I do not think that everything Israel does is moral. We are not as good as we want to be. My explanation for our problems is that we don’t know yet who we are and what our goals are. We have problems with human rights with the Palestinians. And the extreme left wing wants to keep these problems, actually, so they can show we are not moral people, and the Jews are not what they claim to be. So I try to fight that perception.
To build our identity as Jews in Israel, who we are, we have to start by asking questions. And we have to have problems to force us to ask questions. So, thank God we have the Palestinians. Thank God we have that problem, so we can ask ourselves who we are. It’s more than useful. It’s an integral part of who we are.
What is immoral about settlement buildings? The world expects the Jews to be more moral than others. When I educate, I explain that criticism comes out of a belief.

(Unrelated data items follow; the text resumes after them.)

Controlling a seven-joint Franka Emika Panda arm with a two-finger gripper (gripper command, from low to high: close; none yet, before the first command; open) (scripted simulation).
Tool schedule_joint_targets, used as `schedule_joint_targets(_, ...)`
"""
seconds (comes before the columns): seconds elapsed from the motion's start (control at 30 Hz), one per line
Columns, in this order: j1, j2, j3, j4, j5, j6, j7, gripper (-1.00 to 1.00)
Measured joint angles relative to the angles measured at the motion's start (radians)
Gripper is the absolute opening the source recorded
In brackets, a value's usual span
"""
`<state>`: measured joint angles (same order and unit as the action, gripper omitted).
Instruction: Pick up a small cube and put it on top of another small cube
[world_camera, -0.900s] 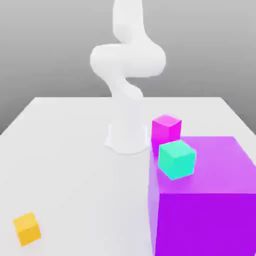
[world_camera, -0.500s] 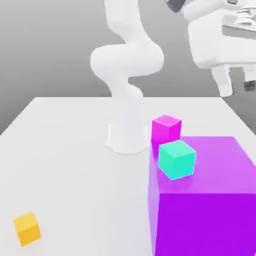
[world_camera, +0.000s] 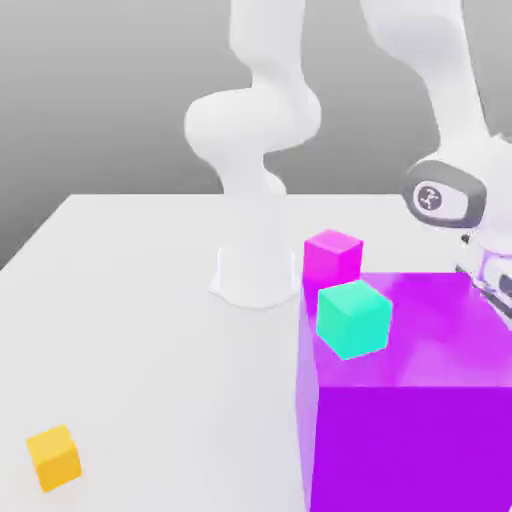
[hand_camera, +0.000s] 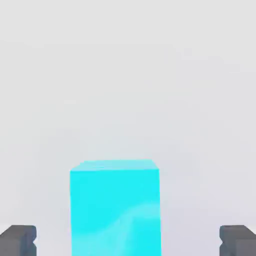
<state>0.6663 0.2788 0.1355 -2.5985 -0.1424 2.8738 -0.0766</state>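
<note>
Gripper (hand_camera: 128, 242) jaws spread wide (dark blocky tips) either side of small cube (hand_camera: 115, 207): matte cyan, sharp-edged, untouched.

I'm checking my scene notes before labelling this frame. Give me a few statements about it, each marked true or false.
1. The gripper is open, with a fingertip on either side of the sky-blue cube. True.
2. The sky-blue cube is clamped and lifted off the table. False: the fingertips stand apart from it and it rests on the table.
3. The teal cube looks stacked on the orange cube. False: the orange cube sits alone near the exterior view's left edge.
4. A magenta cube sits beside the arm's base. True.
5. The purple cube is far bigger than the others. True.
</note>
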Motion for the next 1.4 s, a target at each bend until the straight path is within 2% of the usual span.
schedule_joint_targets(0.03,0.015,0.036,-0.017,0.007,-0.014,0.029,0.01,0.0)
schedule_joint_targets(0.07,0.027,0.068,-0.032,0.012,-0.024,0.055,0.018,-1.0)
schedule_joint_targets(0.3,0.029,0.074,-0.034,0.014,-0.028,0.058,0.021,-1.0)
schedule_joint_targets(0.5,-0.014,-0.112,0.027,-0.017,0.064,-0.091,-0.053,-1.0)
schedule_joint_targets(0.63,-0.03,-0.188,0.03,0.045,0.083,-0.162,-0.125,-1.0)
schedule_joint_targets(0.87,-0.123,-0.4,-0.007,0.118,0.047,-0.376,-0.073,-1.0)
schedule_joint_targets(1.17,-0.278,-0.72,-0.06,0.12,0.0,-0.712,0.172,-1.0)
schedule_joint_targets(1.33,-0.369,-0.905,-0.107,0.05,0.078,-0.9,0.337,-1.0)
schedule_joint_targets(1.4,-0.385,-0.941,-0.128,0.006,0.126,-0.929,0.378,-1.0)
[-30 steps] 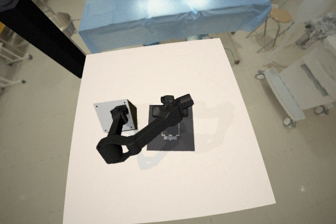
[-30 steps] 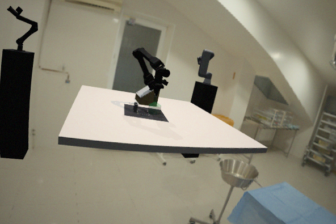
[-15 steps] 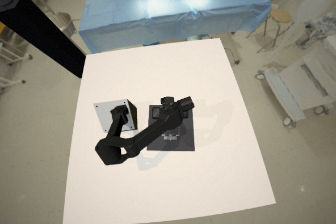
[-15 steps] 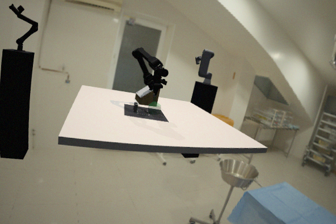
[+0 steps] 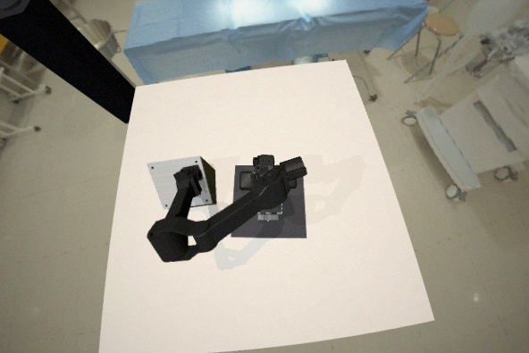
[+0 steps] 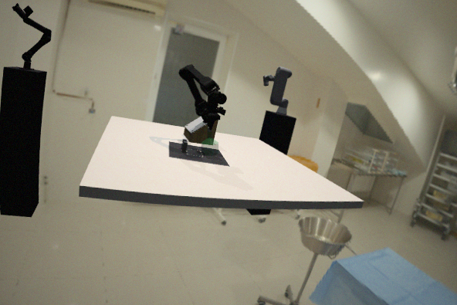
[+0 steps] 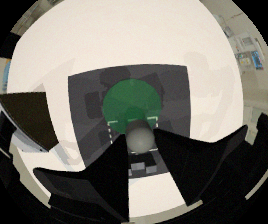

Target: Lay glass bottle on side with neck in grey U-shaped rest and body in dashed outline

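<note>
Two matt black, wedge-shaped fingers of the claw [image 5: 268,180] [image 6: 210,127] [image 7: 141,134] pinch the glass bottle [image 6: 209,147] [image 7: 131,100] at its slim, grey-topped neck [image 7: 140,137]. The body, translucent green and round, points down over the flat charcoal mat [image 5: 290,228] [image 6: 219,160] [image 7: 179,100]; whether its base touches cannot be told. White dashes form the angular outline [image 5: 281,211] [image 7: 110,136], partly behind the neck in the wrist view. Just beside it sits the blocky grey rest [image 5: 268,217] [image 7: 137,166]. The mat lies on the smooth, cream worktop [image 5: 313,282] [image 6: 231,188] [image 7: 150,30].
</note>
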Controlling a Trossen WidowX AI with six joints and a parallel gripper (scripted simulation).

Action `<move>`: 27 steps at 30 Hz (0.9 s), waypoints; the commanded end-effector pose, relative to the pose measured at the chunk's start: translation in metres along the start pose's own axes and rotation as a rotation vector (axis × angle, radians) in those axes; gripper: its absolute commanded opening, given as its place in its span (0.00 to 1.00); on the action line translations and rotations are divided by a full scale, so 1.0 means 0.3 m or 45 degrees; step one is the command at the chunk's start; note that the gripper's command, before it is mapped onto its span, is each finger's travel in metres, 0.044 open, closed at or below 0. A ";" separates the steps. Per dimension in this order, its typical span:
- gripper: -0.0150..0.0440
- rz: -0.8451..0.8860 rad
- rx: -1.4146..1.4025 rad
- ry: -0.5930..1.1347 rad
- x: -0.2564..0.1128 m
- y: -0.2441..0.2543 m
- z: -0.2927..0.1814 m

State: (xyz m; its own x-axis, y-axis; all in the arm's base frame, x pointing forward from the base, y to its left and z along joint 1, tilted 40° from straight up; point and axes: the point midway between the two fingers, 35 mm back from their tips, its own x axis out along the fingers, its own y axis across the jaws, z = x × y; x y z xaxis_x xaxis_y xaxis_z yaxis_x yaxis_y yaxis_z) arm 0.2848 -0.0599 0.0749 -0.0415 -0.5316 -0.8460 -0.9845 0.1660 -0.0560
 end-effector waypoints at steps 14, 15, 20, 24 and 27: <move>0.42 0.003 -0.008 -0.020 -0.010 0.003 -0.053; 0.42 0.003 -0.009 -0.022 -0.010 0.003 -0.054; 0.42 0.004 -0.013 -0.034 -0.011 0.003 -0.063; 0.42 0.005 -0.016 -0.043 -0.012 0.004 -0.069; 0.42 0.006 -0.019 -0.051 -0.012 0.004 -0.074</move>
State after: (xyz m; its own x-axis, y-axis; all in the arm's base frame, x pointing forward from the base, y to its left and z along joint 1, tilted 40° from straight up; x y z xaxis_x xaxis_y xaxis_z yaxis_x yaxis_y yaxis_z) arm 0.2825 -0.0694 0.0838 -0.0389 -0.4885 -0.8717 -0.9873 0.1532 -0.0418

When you criticize something or someone, you believe they can change. If you don’t care about someone, you don’t criticize them. The world is looking up to the Jewish nation and the Jewish community and the Jewish country because they believe there is something different here.
1 Today, Eli is a cooperatively-run settlement of nearly 3,500 people about thirty miles north of Jerusalem.
2 Kfar Etzion is a settlement of under 1,000 people located four miles south of Jerusalem. A kibbutz (Israeli collective farming community) was built on the current location in 1927.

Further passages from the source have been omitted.